He kept his eyes shut tight during the entire encounter. After all, he hated not feeling in control, and... sex didn't really meant much to him after the prisons...
"So you will have the horse waiting for me at the southern gate?" Sheik asked, watching the man carefully.
The horse dealer was a tall, burly man; strongly-built from the days of hard work he put into his job. He seemed like a genuinely good man.
He frowned, eyeing Sheik up and down. A worried expression hung about his face. "What'd you say you needed it there for?"
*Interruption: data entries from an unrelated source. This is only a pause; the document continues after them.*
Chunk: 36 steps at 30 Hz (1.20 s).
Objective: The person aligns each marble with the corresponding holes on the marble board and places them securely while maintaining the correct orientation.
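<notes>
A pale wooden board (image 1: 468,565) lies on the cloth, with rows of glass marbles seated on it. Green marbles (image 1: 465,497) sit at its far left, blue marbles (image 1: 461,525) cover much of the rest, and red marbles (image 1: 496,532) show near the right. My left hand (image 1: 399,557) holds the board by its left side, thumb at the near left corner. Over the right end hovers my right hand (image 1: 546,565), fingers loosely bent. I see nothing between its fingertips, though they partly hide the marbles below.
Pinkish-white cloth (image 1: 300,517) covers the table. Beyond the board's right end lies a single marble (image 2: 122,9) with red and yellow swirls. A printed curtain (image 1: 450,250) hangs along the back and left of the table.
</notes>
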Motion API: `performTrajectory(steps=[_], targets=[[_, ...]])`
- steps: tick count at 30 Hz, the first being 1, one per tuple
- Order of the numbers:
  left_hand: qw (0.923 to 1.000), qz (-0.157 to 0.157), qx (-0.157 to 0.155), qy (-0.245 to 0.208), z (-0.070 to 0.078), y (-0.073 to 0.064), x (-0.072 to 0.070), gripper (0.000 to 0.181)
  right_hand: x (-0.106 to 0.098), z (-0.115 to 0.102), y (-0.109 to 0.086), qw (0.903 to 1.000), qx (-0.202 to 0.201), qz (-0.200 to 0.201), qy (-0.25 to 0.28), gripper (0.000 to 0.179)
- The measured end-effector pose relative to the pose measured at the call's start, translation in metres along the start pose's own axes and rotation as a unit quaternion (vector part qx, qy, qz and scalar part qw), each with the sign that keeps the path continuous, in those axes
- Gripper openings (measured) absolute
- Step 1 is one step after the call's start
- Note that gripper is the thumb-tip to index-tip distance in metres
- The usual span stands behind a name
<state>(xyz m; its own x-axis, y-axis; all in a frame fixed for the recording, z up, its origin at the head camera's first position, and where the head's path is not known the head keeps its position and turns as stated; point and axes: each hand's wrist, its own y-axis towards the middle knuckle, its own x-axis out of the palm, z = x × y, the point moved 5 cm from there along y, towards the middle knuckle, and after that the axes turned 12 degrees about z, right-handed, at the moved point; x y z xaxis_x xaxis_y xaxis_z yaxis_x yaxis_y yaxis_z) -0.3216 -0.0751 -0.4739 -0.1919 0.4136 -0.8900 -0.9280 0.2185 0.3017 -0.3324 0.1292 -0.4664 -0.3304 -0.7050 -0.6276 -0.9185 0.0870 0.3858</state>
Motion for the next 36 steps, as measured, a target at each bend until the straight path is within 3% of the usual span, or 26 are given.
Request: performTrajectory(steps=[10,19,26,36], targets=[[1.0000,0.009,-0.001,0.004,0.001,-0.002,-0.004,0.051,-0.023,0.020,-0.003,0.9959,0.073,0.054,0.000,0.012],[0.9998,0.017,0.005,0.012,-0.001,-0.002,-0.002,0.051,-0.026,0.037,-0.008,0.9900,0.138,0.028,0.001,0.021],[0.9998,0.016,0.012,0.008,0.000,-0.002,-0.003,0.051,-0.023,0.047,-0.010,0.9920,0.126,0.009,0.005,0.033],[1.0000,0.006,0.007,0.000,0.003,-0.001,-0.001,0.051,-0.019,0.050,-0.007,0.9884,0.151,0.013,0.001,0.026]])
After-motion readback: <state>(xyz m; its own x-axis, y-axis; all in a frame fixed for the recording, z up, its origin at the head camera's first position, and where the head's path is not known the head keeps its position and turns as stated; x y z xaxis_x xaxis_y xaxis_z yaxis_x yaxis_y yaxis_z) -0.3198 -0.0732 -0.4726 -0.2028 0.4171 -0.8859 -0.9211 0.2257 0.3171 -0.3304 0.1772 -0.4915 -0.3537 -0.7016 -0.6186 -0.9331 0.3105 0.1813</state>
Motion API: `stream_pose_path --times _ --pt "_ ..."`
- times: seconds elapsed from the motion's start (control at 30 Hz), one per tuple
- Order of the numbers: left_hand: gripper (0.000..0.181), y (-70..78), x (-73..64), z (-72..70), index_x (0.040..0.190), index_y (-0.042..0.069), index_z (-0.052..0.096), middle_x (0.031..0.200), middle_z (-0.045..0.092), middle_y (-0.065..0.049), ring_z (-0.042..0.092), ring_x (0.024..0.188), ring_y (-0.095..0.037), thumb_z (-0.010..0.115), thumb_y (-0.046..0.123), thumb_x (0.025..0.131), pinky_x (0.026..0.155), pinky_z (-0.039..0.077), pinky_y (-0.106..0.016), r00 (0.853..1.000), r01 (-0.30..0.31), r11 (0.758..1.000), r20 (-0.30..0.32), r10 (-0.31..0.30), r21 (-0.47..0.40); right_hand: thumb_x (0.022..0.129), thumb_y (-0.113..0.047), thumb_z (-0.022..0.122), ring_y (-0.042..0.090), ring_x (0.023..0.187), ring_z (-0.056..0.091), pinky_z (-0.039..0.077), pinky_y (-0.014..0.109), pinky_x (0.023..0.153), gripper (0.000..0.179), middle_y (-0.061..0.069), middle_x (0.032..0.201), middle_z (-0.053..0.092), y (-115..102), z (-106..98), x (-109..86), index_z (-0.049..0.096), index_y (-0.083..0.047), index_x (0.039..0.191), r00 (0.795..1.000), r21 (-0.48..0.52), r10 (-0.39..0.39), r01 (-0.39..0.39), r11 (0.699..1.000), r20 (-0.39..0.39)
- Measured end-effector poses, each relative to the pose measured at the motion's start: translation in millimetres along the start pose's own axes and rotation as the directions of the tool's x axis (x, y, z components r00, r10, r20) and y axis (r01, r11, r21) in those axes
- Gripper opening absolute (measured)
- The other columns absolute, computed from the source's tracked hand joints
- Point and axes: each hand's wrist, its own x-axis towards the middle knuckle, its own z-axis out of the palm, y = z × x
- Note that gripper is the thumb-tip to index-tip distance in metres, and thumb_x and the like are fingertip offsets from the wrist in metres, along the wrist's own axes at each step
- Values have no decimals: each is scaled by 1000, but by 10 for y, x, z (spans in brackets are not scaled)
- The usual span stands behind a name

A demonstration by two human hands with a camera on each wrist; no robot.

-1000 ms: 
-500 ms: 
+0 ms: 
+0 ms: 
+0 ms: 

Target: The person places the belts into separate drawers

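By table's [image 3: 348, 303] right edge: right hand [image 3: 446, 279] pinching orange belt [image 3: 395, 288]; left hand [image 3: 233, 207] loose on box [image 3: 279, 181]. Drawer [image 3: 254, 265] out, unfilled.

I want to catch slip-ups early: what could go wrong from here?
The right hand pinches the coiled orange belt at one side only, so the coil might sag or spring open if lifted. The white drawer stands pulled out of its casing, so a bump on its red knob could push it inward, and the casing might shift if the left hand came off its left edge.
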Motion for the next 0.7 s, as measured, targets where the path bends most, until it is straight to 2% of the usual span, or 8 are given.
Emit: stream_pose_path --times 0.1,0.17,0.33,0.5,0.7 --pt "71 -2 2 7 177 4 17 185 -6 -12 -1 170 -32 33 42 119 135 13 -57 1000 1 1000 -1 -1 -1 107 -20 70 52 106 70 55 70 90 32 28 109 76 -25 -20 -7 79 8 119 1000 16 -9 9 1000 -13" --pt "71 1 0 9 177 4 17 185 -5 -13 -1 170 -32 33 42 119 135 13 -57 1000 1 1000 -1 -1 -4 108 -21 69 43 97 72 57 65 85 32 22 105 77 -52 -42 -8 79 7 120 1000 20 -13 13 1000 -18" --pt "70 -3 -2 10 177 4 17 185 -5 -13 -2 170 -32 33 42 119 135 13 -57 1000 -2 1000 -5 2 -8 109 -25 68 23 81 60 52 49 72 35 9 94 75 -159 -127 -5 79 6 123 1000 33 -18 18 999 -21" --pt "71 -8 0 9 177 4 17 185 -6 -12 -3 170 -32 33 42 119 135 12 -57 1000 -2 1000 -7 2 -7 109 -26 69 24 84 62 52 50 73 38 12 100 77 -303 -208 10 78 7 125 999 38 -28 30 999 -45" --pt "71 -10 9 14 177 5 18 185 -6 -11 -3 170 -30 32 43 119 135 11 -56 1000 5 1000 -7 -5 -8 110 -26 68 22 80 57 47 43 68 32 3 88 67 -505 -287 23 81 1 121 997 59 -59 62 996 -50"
Sheik crossed his arms, glancing idly at a shouting match that had broken out between two men further down the street. "I didn't say," he answered offhandedly, not bothering to look back at the horse handler. He was quite content to watch the shouting between the two men down the street break out into a small scuffle. The horse handler's patience was waning, though; that was obvious. The next time Sheik looked up, though, someone had broken up the fight. Sheik sighed and went from watching that to checking his nails, acting as if he were bored. "It's not your job to know," he murmured. "It's your job to do what I'm paying you for. That's the very definition of a job, isn't it?"
The man crossed his arms over his thick chest. "Look here, little man. I don't have to do anything. I run my own business, and therefore, I have the right to refuse selling to anyone I please, and I say you're acting rather too suspicious for my tastes."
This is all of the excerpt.